# Exercise:
In the entries below, find the line with "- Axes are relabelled" and the line with "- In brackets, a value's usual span"; give again those lines and every line between them, exactly.

=== Information supplied ===

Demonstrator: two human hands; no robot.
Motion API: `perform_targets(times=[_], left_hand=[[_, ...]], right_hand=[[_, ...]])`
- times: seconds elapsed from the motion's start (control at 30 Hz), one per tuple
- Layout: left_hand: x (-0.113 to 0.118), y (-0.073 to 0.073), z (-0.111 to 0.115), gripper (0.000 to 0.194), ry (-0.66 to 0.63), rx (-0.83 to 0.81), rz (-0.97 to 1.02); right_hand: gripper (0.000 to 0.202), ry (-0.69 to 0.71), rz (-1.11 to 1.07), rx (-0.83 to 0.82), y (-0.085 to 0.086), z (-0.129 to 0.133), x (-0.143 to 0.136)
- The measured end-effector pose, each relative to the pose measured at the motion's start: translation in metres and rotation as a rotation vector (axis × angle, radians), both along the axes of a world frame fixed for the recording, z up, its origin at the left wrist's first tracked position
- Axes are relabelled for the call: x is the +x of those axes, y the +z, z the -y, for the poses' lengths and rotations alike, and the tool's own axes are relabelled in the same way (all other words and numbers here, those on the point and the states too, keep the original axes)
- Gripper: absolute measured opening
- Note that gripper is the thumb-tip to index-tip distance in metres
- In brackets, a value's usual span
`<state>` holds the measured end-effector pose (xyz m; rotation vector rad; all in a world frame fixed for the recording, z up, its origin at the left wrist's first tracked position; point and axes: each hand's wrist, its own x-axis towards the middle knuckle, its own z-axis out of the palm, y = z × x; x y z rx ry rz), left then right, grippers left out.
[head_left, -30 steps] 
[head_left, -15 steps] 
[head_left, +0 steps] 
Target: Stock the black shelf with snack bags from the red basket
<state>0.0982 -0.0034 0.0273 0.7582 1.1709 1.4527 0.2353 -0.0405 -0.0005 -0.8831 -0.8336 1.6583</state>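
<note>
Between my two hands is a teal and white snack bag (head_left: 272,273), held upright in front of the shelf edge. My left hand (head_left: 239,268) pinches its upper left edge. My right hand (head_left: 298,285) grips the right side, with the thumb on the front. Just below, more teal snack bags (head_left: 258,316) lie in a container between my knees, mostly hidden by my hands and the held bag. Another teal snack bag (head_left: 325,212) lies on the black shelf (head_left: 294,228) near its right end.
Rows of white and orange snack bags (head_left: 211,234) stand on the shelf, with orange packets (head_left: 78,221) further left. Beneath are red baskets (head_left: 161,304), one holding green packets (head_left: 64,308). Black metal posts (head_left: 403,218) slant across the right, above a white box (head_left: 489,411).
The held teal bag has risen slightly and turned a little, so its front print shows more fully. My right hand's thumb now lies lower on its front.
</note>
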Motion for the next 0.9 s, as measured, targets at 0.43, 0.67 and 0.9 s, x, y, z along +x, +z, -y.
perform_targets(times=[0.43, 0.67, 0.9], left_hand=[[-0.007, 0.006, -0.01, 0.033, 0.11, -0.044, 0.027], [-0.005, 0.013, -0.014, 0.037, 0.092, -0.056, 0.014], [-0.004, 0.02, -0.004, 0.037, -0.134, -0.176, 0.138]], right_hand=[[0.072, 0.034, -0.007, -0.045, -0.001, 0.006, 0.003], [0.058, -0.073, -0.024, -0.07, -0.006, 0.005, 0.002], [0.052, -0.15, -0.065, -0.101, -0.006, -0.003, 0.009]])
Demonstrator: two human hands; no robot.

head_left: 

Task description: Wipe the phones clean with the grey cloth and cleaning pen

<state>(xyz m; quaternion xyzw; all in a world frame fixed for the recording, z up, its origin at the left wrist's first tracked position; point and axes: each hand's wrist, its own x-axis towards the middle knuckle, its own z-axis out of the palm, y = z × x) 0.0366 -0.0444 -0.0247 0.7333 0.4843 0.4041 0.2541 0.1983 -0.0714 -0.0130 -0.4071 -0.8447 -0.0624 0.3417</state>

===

# Written reply:
- Axes are relabelled for the call: x is the +x of those axes, y the +z, z the -y, for the poses' lengths and rotations alike, and the tool's own axes are relabelled in the same way (all other words and numbers here, those on the point and the states too, keep the original axes)
- Gripper: absolute measured opening
- Note that gripper is the thumb-tip to index-tip distance in metres
- In brackets, a value's usual span

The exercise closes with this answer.